As opposed to the issues being limited to a specific hotel or key card vendor, the risks appear to be in the magstripes themselves.

“From field observations, the brute force susceptibility appears to affect most any property management system that uses magstripe key cards, so it’s multi vendor,” Hecker said. “Some cards are RFID, not magstripe, so those aren’t affected.”

That said, Hecker built his own device in order to attack the magstripe cards, which could give him access to hotel rooms and potentially allow injection of malicious code into a POS system.

“The vulnerability for both of the attacks is not feasible without the ability to inject using the device that I made,” Hecker said. ” A lot of these vulnerabilities also stem from relying on security through obscurity.”

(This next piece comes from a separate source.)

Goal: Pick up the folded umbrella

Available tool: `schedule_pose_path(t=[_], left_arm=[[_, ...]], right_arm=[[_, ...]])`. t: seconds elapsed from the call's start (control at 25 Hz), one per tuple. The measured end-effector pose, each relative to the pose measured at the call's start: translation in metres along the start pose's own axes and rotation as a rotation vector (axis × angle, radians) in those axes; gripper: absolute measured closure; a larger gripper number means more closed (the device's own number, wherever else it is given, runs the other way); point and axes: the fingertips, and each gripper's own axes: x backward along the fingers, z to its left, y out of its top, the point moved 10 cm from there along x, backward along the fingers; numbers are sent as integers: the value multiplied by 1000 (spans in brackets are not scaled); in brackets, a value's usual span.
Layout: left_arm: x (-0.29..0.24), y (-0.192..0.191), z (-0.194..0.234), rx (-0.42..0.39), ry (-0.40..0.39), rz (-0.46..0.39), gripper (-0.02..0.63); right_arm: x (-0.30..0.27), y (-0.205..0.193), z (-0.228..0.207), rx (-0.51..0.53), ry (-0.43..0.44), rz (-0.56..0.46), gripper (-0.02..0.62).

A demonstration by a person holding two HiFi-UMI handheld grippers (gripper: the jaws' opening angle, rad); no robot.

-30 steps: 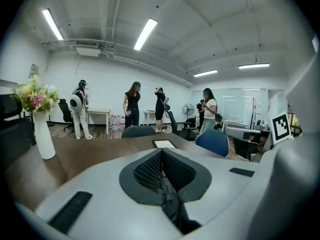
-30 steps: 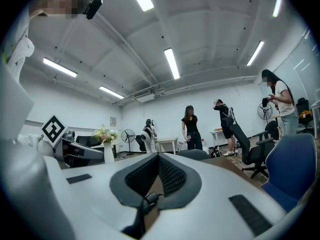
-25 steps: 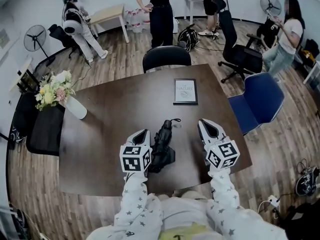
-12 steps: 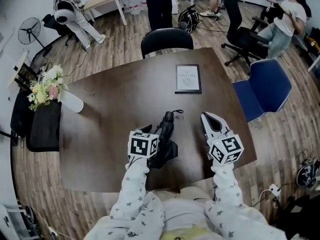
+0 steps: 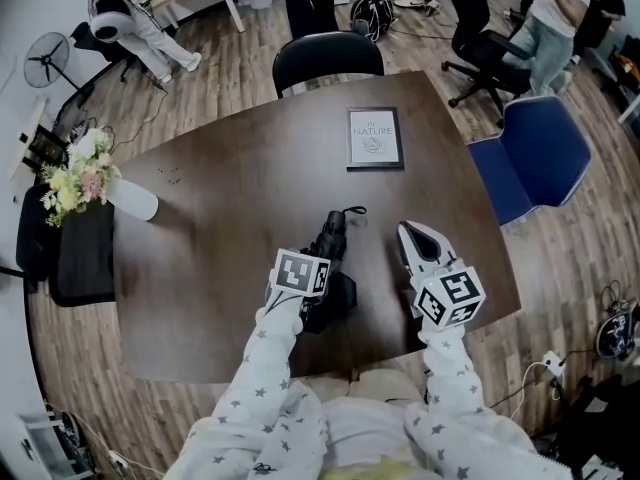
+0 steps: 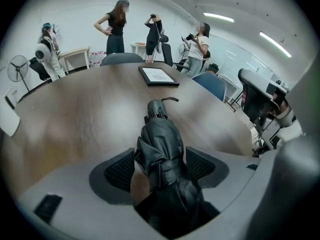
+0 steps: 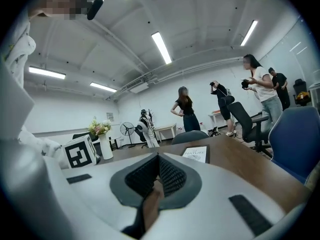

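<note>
Found left gripper tipped steeply down, jaws just opened to full spread, straddling the one folded umbrella. Noted left pad clear of the cloth. Noted right pad close against it, possibly grazing; hard to tell.

Found right gripper just right of the umbrella, jaws pressed together, nothing between. Counted two grippers, one marker cube on each.

Located umbrella flat on the table, near the near edge, about mid-width, strap-loop end toward the far edge.

Counted one framed print flat near the far edge, well apart from the umbrella. Counted one white vase of flowers at the left edge.

Counted one black chair at the far edge and one blue chair at the right edge. Counted one swivel chair farther back. Counted one fan beyond the far left corner.
</note>
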Motion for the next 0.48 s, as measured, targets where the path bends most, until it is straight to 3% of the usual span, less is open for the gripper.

Rapid7 is coordinating with CERT for disclosure; however at this time, he has not received a response from the vendors.

At the core of Hecker’s risk analysis is the fact that it is possible to make any magstripe data on the fly, which writes card data as opposed to just reading it.

Originally attacks that would have been unfeasible, or the ability to make several hundred cards, are now possible, Hecker said. As part of his research he collected information from re-issued hotel key cards. He noted that securing multiple keys allows attackers to crack the encoding and variations of information.

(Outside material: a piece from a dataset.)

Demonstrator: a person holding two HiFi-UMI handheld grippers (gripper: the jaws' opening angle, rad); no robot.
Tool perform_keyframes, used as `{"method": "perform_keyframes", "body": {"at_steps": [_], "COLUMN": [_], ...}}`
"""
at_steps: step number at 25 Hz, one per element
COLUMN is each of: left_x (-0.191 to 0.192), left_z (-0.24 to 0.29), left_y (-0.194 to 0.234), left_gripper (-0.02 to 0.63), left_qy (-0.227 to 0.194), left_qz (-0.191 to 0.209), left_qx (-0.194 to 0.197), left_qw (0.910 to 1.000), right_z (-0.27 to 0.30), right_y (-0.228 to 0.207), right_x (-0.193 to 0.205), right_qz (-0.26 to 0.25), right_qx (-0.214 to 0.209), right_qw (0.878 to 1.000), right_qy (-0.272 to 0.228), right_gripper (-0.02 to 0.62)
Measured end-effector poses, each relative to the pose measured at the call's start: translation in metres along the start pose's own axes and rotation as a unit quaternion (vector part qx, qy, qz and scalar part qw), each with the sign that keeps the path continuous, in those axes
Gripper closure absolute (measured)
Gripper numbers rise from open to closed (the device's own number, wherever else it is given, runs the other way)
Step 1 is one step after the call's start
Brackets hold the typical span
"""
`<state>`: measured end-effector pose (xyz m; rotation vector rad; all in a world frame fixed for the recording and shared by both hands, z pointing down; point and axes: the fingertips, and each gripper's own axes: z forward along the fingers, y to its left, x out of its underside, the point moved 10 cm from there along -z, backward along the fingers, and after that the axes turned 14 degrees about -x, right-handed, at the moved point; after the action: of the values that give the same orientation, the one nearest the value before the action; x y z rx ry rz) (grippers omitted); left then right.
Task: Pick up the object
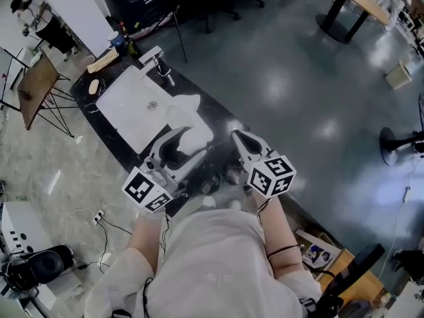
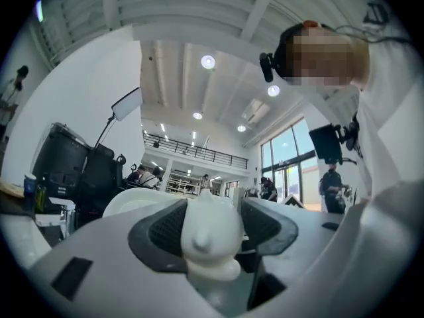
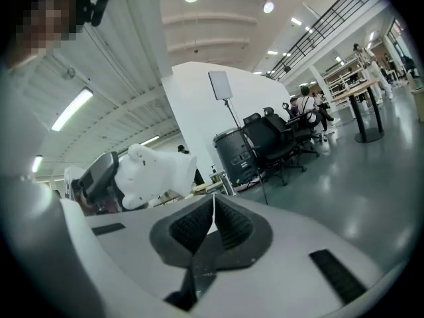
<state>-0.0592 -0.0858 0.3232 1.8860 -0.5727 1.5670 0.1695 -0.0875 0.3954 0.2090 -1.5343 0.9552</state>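
Note:
A white moulded object (image 1: 193, 138) with rounded bumps hangs above the black counter (image 1: 211, 99), and my left gripper (image 1: 184, 146) is shut on it. In the left gripper view the object (image 2: 209, 234) fills the gap, with both dark pads pressed against its sides. My right gripper (image 1: 236, 136) hovers just right of it, shut and holding nothing. In the right gripper view its pads (image 3: 228, 225) meet at the tips, and the object (image 3: 156, 169) shows up at the left, apart from them.
A white sink (image 1: 126, 108) with a faucet (image 1: 158, 61) is set in the counter beyond the grippers. Bottles (image 1: 126, 42) and a wooden board (image 1: 103, 60) stand at its far end. Grey floor lies to the right, with an easel (image 1: 40, 85) at the left.

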Motion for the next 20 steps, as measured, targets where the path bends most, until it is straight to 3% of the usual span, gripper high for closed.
{"method": "perform_keyframes", "body": {"at_steps": [5,11,20], "left_x": [-0.004,0.000,0.025], "left_z": [0.003,0.005,0.010], "left_y": [-0.005,-0.002,-0.014], "left_gripper": [0.348,0.348,0.348], "left_qy": [-0.038,-0.072,-0.099], "left_qz": [-0.083,-0.179,-0.318], "left_qx": [0.031,0.068,0.116], "left_qw": [0.9954,0.9788,0.9357], "right_z": [-0.024,-0.043,-0.086], "right_y": [0.004,0.003,-0.002], "right_x": [-0.021,-0.030,-0.025], "right_qz": [0.009,0.056,0.110], "right_qx": [-0.014,-0.049,-0.063], "right_qw": [0.997,0.986,0.967], "right_qy": [-0.069,-0.150,-0.220], "right_gripper": [0.572,0.572,0.572]}}
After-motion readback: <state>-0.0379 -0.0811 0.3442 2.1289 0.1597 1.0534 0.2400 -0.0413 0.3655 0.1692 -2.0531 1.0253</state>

“When a person obtains a second key to their hotel room, that key has encoding information on it that attackers can leverage to read numbers and key information in the clear,” Hecker said. “In my research, I used information on a room that I was checked out of and back in. “

Most hotel key card systems also use privileged cards for managers, security and cleaning staff to enter any room. These keys are effectively “skeleton keys,” and Hecker said they have static early folio numbers or just 99999999999 for the folio field.

Hecker also looked at self-service check-in kiosks and explored how easily he could get his own checkout data from a name, and how attackers could then target which customer they were going after.

While the risks are real, the fix isn’t all that complicated.

“To limit this attack on hotels, a simple randomization of folio number would have fixed it,” Hecker said. “The fact that they are incremental leads to a small space to be brute forced.”